PROBLEM STATEMENT: For every line below, restate it exactly and drop the images.

DATA SHOWN:

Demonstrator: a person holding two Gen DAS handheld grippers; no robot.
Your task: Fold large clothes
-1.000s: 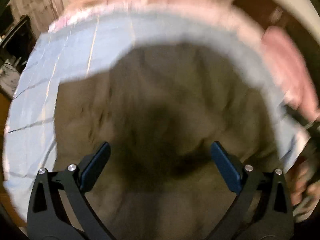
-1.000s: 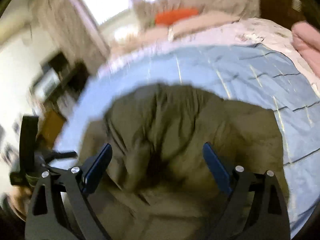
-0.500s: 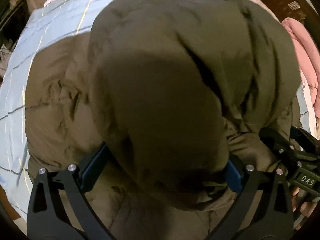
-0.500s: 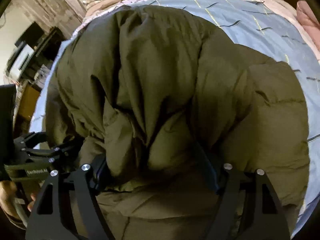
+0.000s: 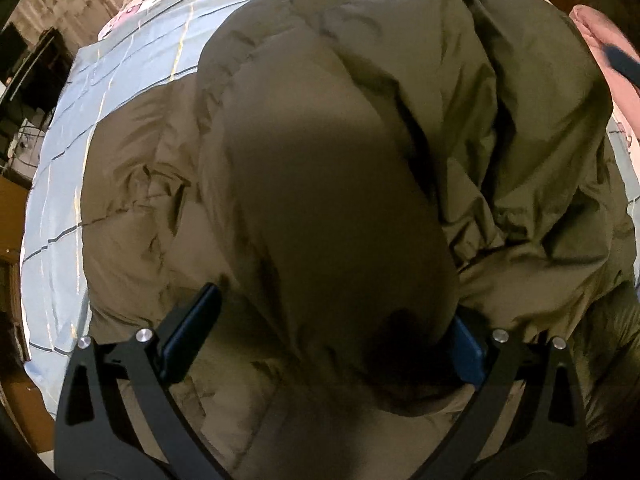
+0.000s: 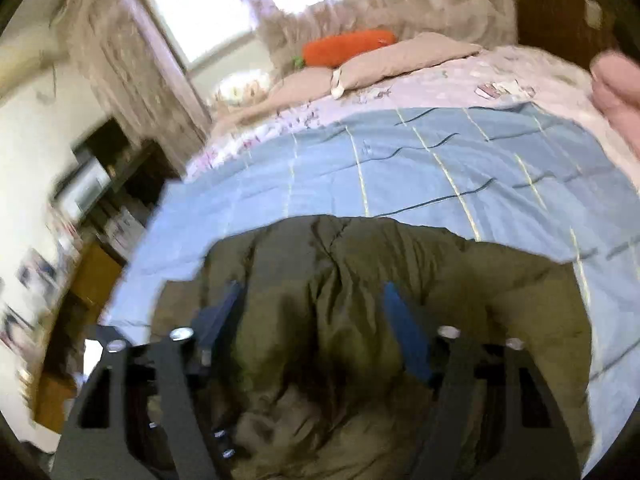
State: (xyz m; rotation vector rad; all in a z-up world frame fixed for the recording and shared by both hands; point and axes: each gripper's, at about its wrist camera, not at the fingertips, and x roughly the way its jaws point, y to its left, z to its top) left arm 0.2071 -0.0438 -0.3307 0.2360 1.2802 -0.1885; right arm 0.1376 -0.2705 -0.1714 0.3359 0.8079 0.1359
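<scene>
1. Olive-green puffy jacket [image 5: 360, 160] fills pretty much the whole left wrist view, bunched up in a big mound on a light blue checked quilt [image 5: 60, 220] that peeks out along the left edge of the frame.
2. Left gripper [image 5: 332, 332] sits at the bottom of its frame with its jaws spread wide. A fat fold of the jacket lies between them; the right pad is buried against the fabric, the left pad stands clear of it, so nothing is pinched.
3. Right gripper [image 6: 316, 312] at the bottom centre of its blurry view: jaws about halfway and closing, with jacket fabric [image 6: 340, 280] bulging between the blue pads. Can't tell from the smear whether the pads actually press on it.
4. Same view, upper half: the quilt [image 6: 400, 168] runs back to beige pillows [image 6: 400, 60], with an orange carrot-shaped cushion [image 6: 348, 46] behind them.
5. Pink fabric [image 5: 608, 60] sits at the right edge of the left wrist frame.
</scene>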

TASK RESPONSE:
Demonstrator: a person holding two Gen DAS handheld grippers; no robot.
Your task: Fold large clothes
-1.000s: 
-1.000s: 
-0.500s: 
-0.500s: 
+0.000s: 
+0.000s: 
State: (xyz m; rotation vector rad; all in a z-up world frame fixed for the recording and shared by both hands; point and axes: each gripper's, at about its wrist camera, not at the fingertips, and x roughly the way its jaws point, y to its left, z to its top) left arm 0.2071 -0.0438 -0.3307 0.2360 1.2802 -0.1885; right arm 0.1376 -0.2705 -0.1714 0.3359 0.8079 0.1359
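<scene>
1. Olive-green puffy jacket [image 5: 360, 160] fills pretty much the whole left wrist view, bunched up in a big mound on a light blue checked quilt [image 5: 60, 220] that peeks out along the left edge of the frame.
2. Left gripper [image 5: 332, 332] sits at the bottom of its frame with its jaws spread wide. A fat fold of the jacket lies between them; the right pad is buried against the fabric, the left pad stands clear of it, so nothing is pinched.
3. Right gripper [image 6: 316, 312] at the bottom centre of its blurry view: jaws about halfway and closing, with jacket fabric [image 6: 340, 280] bulging between the blue pads. Can't tell from the smear whether the pads actually press on it.
4. Same view, upper half: the quilt [image 6: 400, 168] runs back to beige pillows [image 6: 400, 60], with an orange carrot-shaped cushion [image 6: 348, 46] behind them.
5. Pink fabric [image 5: 608, 60] sits at the right edge of the left wrist frame.
</scene>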

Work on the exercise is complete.